More random musing today. This could be a worrying trend or just a winter blip.
I was setting up a new laptop today. Sorry it’s a boring DELL running Windows 7. Main reason I stayed with Windows is the need to stay tethered to MS Office in a native environment. I also have an iPhone 4 and also recently added a Chrome Book for use in the kitchen. What was interesting is the small list of software I have installed so far (and in this order):
- Google Chrome
- DropBox
- MS Office
- Apple iTunes
- Trend Micro (free 30 day trial) – virus/spyware protection (we hope)
- Skype
That’s it. Really is that all I need? What else do I plan to install? Not much. Maybe Firefox and SnagIt. I will be adding a plug-in to MS Excel called NodeXL.
This made me start thinking. What other “software” programmes do I use and what else might I install? Here’s all came up with:
Use often (pre installed):
- Notepad
- Windows photo viewer & editor
- Calculator
It seems everything else I use these days is either (A) a website or (B) an app that runs inside a browser using the Cloud – or on my iPhone. Sure, other people will use special software. And design people and Apple users have a few others. This will be graphics, video and game programmes for the most part, I would guess. But the variety of software we need is actually pretty limited these days in 2012. What is the implication for the major PC software makers vs. app producers? What does this mean for the global economy? More questions than answers come to mind.
This is little bit of self-analysis is interesting. I want to track what I use and how often. There must be an app for that?
It also reminded me of a great presentation I caught at Le Web 2011 given by Forrester’s CEO George Colony titled “Three Social Thunderstorms” (sorry not George Clooney the actor). I didn’t agree with the entire presentation and all the predictions, but the point was to give the industry something to debate and a different view to consider.
The video is 22 minutes long, but worth watching – I have embedded below.
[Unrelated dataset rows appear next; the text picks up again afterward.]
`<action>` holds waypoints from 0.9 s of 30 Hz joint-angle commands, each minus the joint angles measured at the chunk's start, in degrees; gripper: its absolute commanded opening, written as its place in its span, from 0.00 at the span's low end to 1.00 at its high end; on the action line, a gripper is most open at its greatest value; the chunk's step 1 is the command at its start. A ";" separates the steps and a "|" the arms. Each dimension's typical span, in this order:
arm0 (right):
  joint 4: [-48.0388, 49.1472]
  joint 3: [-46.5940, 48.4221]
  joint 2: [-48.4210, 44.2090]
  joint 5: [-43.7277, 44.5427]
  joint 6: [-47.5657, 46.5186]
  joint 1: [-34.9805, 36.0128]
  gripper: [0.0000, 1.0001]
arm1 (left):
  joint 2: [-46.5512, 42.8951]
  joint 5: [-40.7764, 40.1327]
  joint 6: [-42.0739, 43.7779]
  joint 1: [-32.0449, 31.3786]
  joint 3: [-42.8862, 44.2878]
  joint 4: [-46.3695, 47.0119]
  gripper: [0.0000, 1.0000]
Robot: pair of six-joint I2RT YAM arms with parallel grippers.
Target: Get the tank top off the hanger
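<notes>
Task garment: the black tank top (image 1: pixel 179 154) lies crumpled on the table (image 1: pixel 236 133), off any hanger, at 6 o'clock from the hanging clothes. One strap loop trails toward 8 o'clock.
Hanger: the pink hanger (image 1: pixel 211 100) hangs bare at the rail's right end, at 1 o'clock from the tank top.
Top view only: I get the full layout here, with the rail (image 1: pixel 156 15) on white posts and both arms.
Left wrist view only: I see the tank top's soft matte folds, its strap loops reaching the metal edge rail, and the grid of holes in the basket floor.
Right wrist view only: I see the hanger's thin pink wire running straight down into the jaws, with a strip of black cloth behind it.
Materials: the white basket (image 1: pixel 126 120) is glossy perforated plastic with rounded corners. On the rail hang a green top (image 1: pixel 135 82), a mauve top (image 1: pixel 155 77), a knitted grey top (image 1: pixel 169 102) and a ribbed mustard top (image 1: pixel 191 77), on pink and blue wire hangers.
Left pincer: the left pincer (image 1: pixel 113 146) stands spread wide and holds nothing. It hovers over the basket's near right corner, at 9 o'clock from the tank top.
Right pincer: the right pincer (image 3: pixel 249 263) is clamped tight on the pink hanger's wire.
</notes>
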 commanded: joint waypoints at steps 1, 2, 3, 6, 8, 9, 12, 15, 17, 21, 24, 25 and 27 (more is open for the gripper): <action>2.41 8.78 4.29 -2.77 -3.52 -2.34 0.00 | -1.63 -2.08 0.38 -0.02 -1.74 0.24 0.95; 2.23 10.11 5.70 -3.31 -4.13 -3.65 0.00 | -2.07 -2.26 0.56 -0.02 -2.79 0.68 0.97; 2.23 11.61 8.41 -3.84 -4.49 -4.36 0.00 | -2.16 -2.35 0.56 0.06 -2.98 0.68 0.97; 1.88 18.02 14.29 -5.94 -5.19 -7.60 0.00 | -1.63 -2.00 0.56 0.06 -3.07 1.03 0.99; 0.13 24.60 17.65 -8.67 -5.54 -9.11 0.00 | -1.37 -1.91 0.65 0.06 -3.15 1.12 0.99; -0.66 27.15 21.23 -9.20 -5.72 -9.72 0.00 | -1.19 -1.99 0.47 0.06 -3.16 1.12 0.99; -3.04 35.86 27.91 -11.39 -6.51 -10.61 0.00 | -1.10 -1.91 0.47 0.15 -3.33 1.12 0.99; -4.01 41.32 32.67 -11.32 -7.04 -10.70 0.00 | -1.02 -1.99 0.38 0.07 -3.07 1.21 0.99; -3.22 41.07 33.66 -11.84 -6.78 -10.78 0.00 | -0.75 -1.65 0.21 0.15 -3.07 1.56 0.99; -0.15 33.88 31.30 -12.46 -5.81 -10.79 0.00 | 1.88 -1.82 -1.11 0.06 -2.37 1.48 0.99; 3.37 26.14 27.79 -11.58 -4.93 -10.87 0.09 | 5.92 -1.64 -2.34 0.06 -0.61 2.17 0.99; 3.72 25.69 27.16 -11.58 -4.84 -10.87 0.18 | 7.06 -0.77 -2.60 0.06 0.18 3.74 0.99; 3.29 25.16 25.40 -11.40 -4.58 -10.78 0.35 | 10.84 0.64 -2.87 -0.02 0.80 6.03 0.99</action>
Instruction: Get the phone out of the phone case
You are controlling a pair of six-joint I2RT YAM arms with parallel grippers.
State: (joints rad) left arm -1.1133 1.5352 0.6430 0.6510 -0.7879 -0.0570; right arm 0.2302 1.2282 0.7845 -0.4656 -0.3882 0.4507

I am putting the App+Internet Ecosystem down as one of themes to watch in 2012. The overall 3 “social storms” is also worth keeping an eye on. In my opinion, I don’t see social saturation happening in 2012. Instead I see the connected consumer or user segment causing disruption along with a new wave of social apps, maybe we should call this social 3.0. Here how I would define the 3 versions or phases of Internet social paradigms:
- Social 1.0 = email and blogs (the web was ruled by search)
- Social 2.0 = dead social networks, Facebook, Twitter, YouTube
- Social 3.0 = SoLoMo apps (many will run on top of Facebook, Twitter etc and leverage the Social zero-dot-O device called a telephone, now usually called a mobile or cell
My prediction for 2012 – this is the year of social apps that are local and mobile. I say this is going to be a good year for Foursquare despite what Mr Colony has to say.